I keep the bees, and the bees keep me.
- Crowe is a good choice for Robin Hood and he plays it well. Definitely better than Kevin Costner.
- The story is infinitely puzzling and strange. It rubs you the wrong way because its our favorite childhood tales run amuck. But when you actually consider it, this all ends up being a really cool new way to tell the story in a more "historical" setting. It even gives more meaning to Hood: why he is the way he is, what motivates him, and what he fights for and who.
- Poor Mark Strong is typecast as the bad guy now, but he does a great job. He gives you the heeby jeebies.
- Danny Huston has a minuscule part in this movie, but he is rocking my world these days. Ever since The Proposition he can't be missed.
- Mark Addy is a perfect Friar Tuck. The character is so distorted from the one we commonly know, but I love the creativity they put into this piece.

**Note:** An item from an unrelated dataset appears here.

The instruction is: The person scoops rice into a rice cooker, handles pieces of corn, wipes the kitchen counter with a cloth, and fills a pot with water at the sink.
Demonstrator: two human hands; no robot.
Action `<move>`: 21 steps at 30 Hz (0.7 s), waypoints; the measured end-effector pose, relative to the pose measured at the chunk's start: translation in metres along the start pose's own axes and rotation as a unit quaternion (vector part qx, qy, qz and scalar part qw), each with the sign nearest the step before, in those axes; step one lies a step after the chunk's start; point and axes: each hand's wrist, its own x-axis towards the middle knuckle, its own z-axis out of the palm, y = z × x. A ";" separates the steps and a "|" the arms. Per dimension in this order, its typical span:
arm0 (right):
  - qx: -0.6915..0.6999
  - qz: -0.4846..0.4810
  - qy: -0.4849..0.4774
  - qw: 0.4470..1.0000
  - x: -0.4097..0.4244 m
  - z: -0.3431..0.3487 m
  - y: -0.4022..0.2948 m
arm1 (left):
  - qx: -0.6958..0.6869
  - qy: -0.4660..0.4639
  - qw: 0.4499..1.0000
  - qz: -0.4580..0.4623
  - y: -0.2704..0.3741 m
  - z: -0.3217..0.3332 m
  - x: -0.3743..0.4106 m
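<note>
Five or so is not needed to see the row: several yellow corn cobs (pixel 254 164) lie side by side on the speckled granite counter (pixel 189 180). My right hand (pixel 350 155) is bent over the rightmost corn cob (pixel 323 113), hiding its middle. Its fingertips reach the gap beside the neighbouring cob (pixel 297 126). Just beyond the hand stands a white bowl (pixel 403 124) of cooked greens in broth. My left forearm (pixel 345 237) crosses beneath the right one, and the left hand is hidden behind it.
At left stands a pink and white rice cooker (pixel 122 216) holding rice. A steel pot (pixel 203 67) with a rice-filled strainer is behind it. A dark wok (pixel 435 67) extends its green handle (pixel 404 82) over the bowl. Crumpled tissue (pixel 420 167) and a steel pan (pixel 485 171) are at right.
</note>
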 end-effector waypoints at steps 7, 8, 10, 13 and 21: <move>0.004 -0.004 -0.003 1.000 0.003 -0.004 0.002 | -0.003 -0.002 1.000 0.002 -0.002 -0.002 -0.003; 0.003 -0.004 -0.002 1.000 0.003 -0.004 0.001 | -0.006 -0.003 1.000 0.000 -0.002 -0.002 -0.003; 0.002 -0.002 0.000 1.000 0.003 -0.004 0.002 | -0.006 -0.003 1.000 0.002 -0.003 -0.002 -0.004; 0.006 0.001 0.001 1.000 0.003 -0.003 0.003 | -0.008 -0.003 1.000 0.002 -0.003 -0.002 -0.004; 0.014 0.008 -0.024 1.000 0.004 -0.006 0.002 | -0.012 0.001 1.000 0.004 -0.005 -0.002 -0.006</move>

- Any film with Max von Sydow (aka Doctor Kynes from Dune) deserves an extra star. And Mark Addy (see Red Riding Trilogy). Maybe that's why I give this 4 instead of 3.
- The screenplay is just altogether miscalculated. I can't really pinpoint it, but everything just feels off. Like they didn't really know what they were doing.
- The music felt off and uninspired (not to mention uninspiring). Oddly enough, this was also something that changed in the latter portion of the film.
- The Sheriff of Nottingham's part is nothing more than a bit and really doesn't get explained at all.
- Prince/King John is annoying. I don't mean that he is just an overall annoying person, but he is written in an annoying manner. Because he does see reason at the end, beyond his mindless and puffed up bantering. He understands and is inspired. But all of a sudden he will change without any reason or rhyme. This is where you know the script went horribly wrong.
As miscalculated as this is, this film does take risks. Scott has a lot of guts trying to change, give life and explanation to, and otherwise reboot one of the most classic of tales. Looking with an open mind, these rewrites are all great additions. Very creative and definitely thought out. Unfortunately, that script, the editing, and even the music for the first majority of the film could (and did) ruin it for audiences. I believe that all problems with this film will all but disappear in a sequel and I for one would be eager to see it.
Henceforth I declare you to be an outlaw.